TASK DESCRIPTION - Every line in the data below that has the word "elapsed" should be returned.

+++

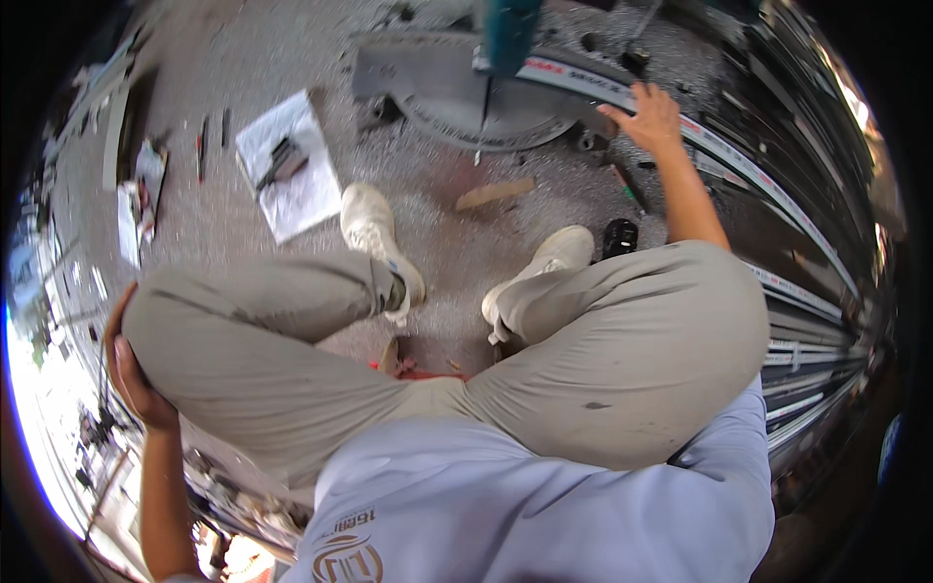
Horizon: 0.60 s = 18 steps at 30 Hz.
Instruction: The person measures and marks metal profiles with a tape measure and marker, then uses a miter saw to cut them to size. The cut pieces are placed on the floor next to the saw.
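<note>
My right hand [651,119] is laid over a long metal profile [731,154] wrapped in printed film, its thumb on the near side and its fingers over the top. The profile's left end lies on the grey base [428,83] of a mitre saw, under the teal saw head [507,37]. A dark slot runs down the base below the head. My left hand [139,374] rests on the outside of my left knee, fingers stretched along the trousers, holding nothing.
Long profiles [802,355] are stacked on the right. A paper sheet [290,199] bearing a dark tool [282,162] lies left of my shoes. Near my right shoe are a wood offcut [496,193] and a black round object [620,237]. A red pen-like stick [200,151] lies farther left.
</note>
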Tool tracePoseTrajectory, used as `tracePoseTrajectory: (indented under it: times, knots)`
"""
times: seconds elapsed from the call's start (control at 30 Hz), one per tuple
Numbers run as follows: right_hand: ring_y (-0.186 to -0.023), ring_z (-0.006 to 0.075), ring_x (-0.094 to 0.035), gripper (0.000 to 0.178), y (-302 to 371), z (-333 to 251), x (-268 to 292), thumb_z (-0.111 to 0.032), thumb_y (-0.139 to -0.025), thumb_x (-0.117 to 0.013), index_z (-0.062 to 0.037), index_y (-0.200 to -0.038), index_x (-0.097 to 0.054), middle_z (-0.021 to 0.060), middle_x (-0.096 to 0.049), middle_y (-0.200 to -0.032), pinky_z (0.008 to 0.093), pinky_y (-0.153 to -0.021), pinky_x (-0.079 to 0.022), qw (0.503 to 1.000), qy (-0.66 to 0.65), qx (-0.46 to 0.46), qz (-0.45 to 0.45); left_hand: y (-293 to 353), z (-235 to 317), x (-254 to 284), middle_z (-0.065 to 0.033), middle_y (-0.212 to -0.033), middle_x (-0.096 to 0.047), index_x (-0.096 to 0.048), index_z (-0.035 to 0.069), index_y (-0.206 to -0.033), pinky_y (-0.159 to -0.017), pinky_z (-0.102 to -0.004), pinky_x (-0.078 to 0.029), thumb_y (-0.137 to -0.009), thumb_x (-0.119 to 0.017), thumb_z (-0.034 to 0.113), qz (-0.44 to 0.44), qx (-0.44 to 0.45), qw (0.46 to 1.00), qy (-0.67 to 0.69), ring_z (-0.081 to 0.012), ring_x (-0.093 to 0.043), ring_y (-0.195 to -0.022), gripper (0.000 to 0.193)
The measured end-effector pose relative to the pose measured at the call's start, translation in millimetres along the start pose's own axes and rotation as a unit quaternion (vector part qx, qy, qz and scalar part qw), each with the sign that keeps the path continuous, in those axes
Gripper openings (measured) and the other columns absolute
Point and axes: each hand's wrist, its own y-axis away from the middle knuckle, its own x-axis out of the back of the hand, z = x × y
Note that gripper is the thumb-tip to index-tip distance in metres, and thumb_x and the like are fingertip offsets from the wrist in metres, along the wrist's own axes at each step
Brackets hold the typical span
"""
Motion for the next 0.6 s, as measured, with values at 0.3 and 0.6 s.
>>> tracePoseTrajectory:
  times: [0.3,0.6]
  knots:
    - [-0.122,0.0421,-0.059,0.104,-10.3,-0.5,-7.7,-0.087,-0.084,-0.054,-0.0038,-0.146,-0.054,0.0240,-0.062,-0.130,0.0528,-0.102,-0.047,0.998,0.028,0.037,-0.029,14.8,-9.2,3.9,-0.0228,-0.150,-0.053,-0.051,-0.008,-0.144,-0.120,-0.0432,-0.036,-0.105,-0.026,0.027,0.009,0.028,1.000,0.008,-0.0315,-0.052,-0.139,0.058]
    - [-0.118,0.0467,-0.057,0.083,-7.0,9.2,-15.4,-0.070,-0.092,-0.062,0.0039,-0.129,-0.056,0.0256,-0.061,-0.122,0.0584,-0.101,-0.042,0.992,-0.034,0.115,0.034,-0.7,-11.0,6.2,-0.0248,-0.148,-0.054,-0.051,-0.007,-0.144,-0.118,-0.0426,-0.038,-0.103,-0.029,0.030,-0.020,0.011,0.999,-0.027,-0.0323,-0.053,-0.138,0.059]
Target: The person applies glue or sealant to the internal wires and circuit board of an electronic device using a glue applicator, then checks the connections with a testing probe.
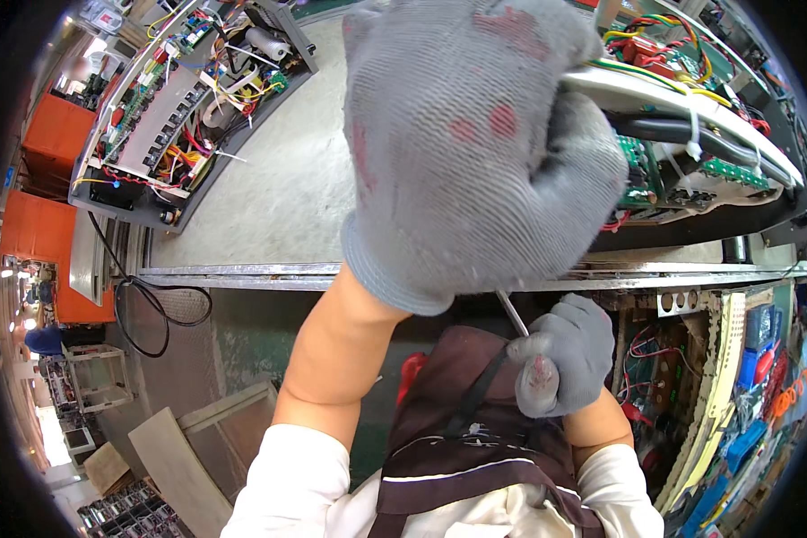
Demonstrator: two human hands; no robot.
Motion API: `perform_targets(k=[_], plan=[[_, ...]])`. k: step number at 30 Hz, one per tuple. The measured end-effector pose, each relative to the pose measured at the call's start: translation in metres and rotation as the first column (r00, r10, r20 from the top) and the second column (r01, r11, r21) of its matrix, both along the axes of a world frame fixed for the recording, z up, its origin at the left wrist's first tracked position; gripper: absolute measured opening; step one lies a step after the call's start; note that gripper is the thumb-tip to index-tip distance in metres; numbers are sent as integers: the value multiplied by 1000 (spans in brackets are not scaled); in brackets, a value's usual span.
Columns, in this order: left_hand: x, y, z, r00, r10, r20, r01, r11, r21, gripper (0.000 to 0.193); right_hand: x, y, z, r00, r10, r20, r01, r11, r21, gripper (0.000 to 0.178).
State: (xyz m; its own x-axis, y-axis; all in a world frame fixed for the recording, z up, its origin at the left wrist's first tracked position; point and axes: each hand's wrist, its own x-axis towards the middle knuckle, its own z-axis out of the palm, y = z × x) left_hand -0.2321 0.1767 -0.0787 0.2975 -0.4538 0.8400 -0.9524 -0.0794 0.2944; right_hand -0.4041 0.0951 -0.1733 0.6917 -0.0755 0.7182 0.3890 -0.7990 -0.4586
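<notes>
My left hand (pixel 475 152), in a grey knit glove with red stains, is raised close to the camera and covers the middle of the view. It is closed, with its thumb bent in at the right; what its fingers hold, if anything, is hidden. Lower down, in front of the dark apron (pixel 453 386), my right hand (pixel 578 354) wears a matching glove. It is wrapped round the handle of a screwdriver (pixel 514 316), whose thin metal shaft points up toward the bench. The shaft's far end disappears behind my left hand.
An opened electronic unit (pixel 184 108) with boards and wires stands at the bench's far left. Another wired unit (pixel 690 134) with a thick black cable is at the right. The pale bench (pixel 269 197) has a metal front edge. A black cord (pixel 157 309) dangles at left; shelves hold parts lower right.
</notes>
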Motion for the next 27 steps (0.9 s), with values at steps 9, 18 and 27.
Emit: perform_targets(k=[9, 18, 27], plan=[[-13, -4, 29, 991, -60, -121, 64, 998, 30, 23, -2, 6, 5, 997, -78, 16, 77, 995, 62, 13], [12, -11, -12, 889, -5, 459, 119, 968, -220, 41, -10, 22, 0, 978, -200, 61, 183, 959, 215, 10], [-58, 26, -87, 862, 48, 504, -352, 772, 529, 41, -17, 17, -16, 973, -168, 159, 139, 974, 178, 13]])
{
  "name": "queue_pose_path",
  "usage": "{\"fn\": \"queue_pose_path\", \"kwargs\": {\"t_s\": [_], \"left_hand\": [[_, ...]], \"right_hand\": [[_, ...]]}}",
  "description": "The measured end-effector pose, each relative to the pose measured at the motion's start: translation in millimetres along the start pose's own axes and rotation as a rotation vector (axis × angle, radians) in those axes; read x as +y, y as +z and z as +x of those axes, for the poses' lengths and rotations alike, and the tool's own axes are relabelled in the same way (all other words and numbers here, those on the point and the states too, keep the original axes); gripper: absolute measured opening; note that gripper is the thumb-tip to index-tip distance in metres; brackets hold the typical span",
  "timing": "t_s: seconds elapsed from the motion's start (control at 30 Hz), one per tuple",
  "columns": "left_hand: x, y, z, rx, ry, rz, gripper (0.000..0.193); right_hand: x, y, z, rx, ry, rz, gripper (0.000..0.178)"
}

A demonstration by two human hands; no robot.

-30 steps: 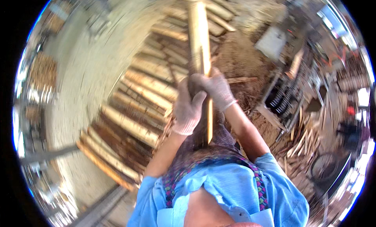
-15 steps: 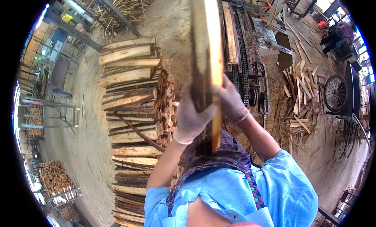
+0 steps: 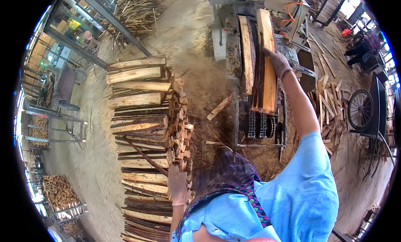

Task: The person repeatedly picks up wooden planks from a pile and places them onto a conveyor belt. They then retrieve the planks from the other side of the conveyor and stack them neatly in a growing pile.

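Observation:
A long split timber piece (image 3: 266, 70), with a pale cut face and dark bark along one side, lies on the chain conveyor (image 3: 258, 127). My right hand (image 3: 277, 63), in a greyish knit glove, grips its right edge, with fingers over the top face. Beside it to the left lies another bark-edged piece (image 3: 246, 54) on the same conveyor. Down at the lower left, my gloved left hand (image 3: 178, 185) rests against the near side of a tall stack of split wood (image 3: 140, 162). Its fingers look stretched out along the piece ends, and it holds nothing that shows.
A loose offcut (image 3: 219, 107) lies on the floor between stack and conveyor. Right of the machine are scattered slats (image 3: 328, 95) and a cart with a spoked wheel (image 3: 359, 99). Another person (image 3: 367, 43) is at the far right. A metal post (image 3: 117, 22) slants at upper left.
Both hands held the timber piece up in front of me; now it lies on the conveyor to the right under my right hand. My left hand has let go and moved down to the stack.

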State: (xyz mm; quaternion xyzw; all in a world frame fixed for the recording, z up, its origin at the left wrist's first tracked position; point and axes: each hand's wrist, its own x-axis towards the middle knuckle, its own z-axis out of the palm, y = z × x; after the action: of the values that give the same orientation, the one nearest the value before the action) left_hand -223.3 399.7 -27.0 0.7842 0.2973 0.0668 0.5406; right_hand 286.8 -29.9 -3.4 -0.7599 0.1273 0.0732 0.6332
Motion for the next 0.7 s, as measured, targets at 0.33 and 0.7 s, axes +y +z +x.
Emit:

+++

RESPONSE BOX -
times: seconds elapsed from the call's start (control at 30 Hz), one per tuple
  "timing": "t_s: seconds elapsed from the motion's start (control at 30 Hz), one per tuple",

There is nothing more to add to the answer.